Der Beirat, der mehrere Arbeitskreise unterhält, arbeitete dann aber im weiteren Verlauf überaus erfolgreich. So war es dem Arbeitskreis „Gesundheit“ zu verdanken, dass die gehäuften Tumorerkrankungen bei Deponiemitarbeitern erstmals thematisiert wurden. Dies führte letztendlich zu einer Studie durch die Universität Greifswald, mit der eine 80-prozentige Erhöhung des Krebsrisikos bei Mitarbeitern der Deponie festgestellt wurde. Auch der Arbeitskreis „Wasser und Hydrogeologie“ konnte durch Fachkenntnisse der Teilnehmer viele kritische Punkte und Grundwasserverunreinigungen ans Tageslicht bringen.

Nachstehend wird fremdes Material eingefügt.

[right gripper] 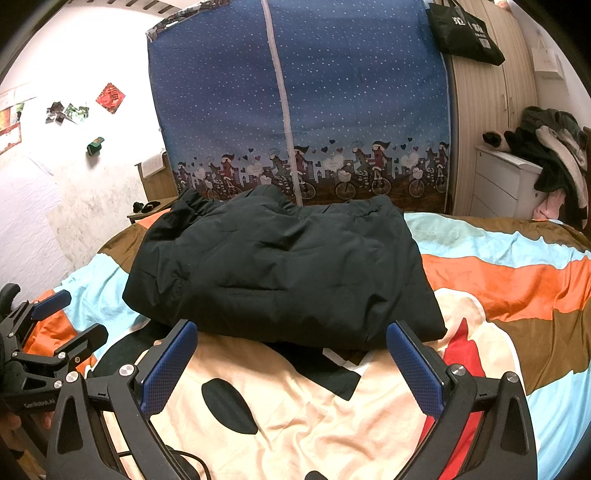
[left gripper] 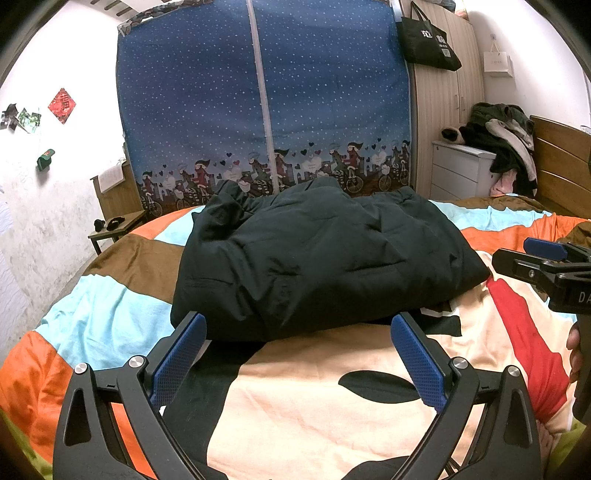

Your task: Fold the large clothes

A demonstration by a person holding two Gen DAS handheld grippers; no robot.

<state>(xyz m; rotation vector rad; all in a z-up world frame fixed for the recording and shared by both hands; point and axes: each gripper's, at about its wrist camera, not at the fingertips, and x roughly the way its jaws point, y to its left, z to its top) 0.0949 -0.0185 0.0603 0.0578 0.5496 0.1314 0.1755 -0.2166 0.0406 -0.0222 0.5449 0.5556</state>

Warum der Beirat dann aber seit zweieinhalb Jahren bis heute nicht mehr einberufen wurde, können wir und die meisten Beiratsmitglieder nicht nachvollziehen. Auch heute hätte er zahlreiche wichtige Aufgaben. Gut, er wird
jetzt wieder aufgenommen. So wurde angeblich ein ökotoxikologisches Gutachten zu den Arbeitsplätzen der Deponie durchgeführt, deren Ergebnisse vor zwei Jahren dem Beirat vorgestellt werden sollten. Hier besteht dringender Informations- und Diskussionsbedarf.
Zudem wird nach unserer Kenntnis aktuell ein Plangenehmigungsverfahren durchgeführt, das unter anderem dazu führen soll, die Aufnahmekapazität der Deponie weiterhin zu erweitern, meine Damen und Herren. Auch hier gibt es sicherlich ganz massiven Gesprächsstoff. Dringend müssen auch die Kontrollmechanismen für die Abfallannahme überprüft werden. Und schließlich muss auch das Ende des Deponiebetriebes intensiv besprochen werden.
Angesichts der katastrophalen Umweltschäden durch die Deponie verbietet es sich aus unserer Sicht, von „wirtschaftlicher Perspektive“ oder auch „strategischer Neuausrichtung“ der Deponie zu reden. Das darf jetzt nicht das Vokabular sein. Es kann nur noch um das möglichst baldige Ende dieser Deponie gehen. Der Ministerpräsident hat dahin gehend bereits öffentlich von einem langsamen Ende gesprochen, wie wir bereits hörten. Wir dringen hier auf einen schnelleren Ausstieg bis zum Jahre 2016.